Task directions:
With the images removed, return every line below exactly as it reads.

• • • • •

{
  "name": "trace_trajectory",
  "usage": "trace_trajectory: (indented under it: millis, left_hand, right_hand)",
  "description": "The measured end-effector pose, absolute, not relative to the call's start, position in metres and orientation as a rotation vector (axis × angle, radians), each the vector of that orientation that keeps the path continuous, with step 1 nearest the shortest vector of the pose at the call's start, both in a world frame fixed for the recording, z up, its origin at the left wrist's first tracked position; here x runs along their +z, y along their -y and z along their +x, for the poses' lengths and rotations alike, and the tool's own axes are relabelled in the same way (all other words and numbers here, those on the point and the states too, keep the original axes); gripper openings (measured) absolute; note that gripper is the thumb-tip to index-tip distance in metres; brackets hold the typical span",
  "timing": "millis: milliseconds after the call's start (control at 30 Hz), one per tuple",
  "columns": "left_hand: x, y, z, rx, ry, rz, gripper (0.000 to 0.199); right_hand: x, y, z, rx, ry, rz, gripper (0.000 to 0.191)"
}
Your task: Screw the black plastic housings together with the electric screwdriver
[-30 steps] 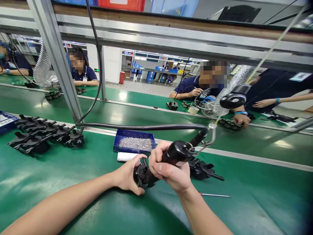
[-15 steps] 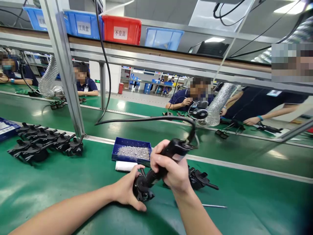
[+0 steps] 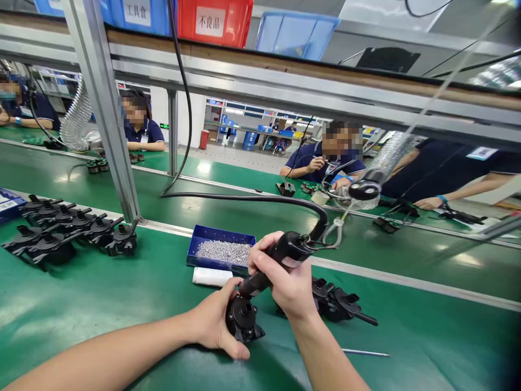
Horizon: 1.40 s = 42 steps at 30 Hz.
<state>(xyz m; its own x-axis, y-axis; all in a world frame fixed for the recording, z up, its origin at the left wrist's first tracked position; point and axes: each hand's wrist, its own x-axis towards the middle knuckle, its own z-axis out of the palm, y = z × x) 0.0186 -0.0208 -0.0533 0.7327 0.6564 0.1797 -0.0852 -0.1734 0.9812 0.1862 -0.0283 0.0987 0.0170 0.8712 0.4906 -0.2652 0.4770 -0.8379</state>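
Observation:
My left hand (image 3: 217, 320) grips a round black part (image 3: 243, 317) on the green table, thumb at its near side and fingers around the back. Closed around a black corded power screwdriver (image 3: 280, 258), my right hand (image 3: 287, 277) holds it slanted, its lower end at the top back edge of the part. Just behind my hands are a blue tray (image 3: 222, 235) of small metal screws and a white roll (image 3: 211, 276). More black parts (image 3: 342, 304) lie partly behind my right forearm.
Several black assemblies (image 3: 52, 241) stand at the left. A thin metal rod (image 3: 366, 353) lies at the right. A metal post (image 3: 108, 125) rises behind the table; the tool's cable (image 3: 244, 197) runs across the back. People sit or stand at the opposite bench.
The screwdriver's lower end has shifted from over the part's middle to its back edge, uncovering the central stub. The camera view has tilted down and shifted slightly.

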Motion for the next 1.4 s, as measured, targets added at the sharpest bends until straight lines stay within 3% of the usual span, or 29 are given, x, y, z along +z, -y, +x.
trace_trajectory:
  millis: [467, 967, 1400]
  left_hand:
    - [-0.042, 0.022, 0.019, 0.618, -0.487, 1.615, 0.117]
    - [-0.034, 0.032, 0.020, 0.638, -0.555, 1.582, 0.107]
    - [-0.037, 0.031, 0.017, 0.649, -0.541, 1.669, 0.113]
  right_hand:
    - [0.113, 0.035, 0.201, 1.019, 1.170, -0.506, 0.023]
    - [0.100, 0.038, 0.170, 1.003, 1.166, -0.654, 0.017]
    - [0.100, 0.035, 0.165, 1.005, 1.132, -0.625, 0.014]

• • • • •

Task answer:
{
  "name": "trace_trajectory",
  "usage": "trace_trajectory: (indented under it: millis, left_hand, right_hand)",
  "description": "The measured end-effector pose, absolute, not relative to the call's start, position in metres and orientation as a rotation vector (axis × angle, radians), each the vector of that orientation that keeps the path continuous, with step 1 nearest the shortest vector of the pose at the call's start, both in a world frame fixed for the recording, z up, its origin at the left wrist's first tracked position; here x runs along their +z, y along their -y and z along their +x, for the poses' lengths and rotations alike, and the tool's own axes are relabelled in the same way (all other words and numbers here, those on the point and the states too, keep the original axes); gripper openings (measured) absolute; note that gripper is the thumb-tip to index-tip distance in metres; brackets hold the typical span",
  "timing": "millis: milliseconds after the call's start (control at 30 Hz), one per tuple",
  "columns": "left_hand: x, y, z, rx, ry, rz, gripper (0.000 to 0.199); right_hand: x, y, z, rx, ry, rz, gripper (0.000 to 0.191)"
}
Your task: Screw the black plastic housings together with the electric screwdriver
[-30 steps] 
[-15 steps] 
[+0 steps] 
Horizon: 1.40 s = 42 steps at 30 Hz.
<state>(xyz m; its own x-axis, y-axis; all in a world frame fixed for the recording, z up, its origin at the left wrist's first tracked position; point and axes: each hand's wrist, its own x-axis towards the middle knuckle, its own z-axis out of the palm, y = z × x) 0.0186 -0.0208 -0.0533 0.7327 0.6564 0.1797 -0.0852 -0.1734 0.9812 0.1862 -0.0283 0.0987 0.0170 0.8712 0.4906 -0.2652 0.4770 -0.8379</state>
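Observation:
My left hand (image 3: 217, 320) grips a round black part (image 3: 243, 317) on the green table, thumb at its near side and fingers around the back. Closed around a black corded power screwdriver (image 3: 280, 258), my right hand (image 3: 287, 277) holds it slanted, its lower end at the top back edge of the part. Just behind my hands are a blue tray (image 3: 222, 235) of small metal screws and a white roll (image 3: 211, 276). More black parts (image 3: 342, 304) lie partly behind my right forearm.
Several black assemblies (image 3: 52, 241) stand at the left. A thin metal rod (image 3: 366, 353) lies at the right. A metal post (image 3: 108, 125) rises behind the table; the tool's cable (image 3: 244, 197) runs across the back. People sit or stand at the opposite bench.
The screwdriver's lower end has shifted from over the part's middle to its back edge, uncovering the central stub. The camera view has tilted down and shifted slightly.
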
Motion for the next 1.4 s, as measured, targets added at the sharpest bends until straight lines stay within 3% of the usual span, or 29 are given, x, y, z along +z, -y, +x.
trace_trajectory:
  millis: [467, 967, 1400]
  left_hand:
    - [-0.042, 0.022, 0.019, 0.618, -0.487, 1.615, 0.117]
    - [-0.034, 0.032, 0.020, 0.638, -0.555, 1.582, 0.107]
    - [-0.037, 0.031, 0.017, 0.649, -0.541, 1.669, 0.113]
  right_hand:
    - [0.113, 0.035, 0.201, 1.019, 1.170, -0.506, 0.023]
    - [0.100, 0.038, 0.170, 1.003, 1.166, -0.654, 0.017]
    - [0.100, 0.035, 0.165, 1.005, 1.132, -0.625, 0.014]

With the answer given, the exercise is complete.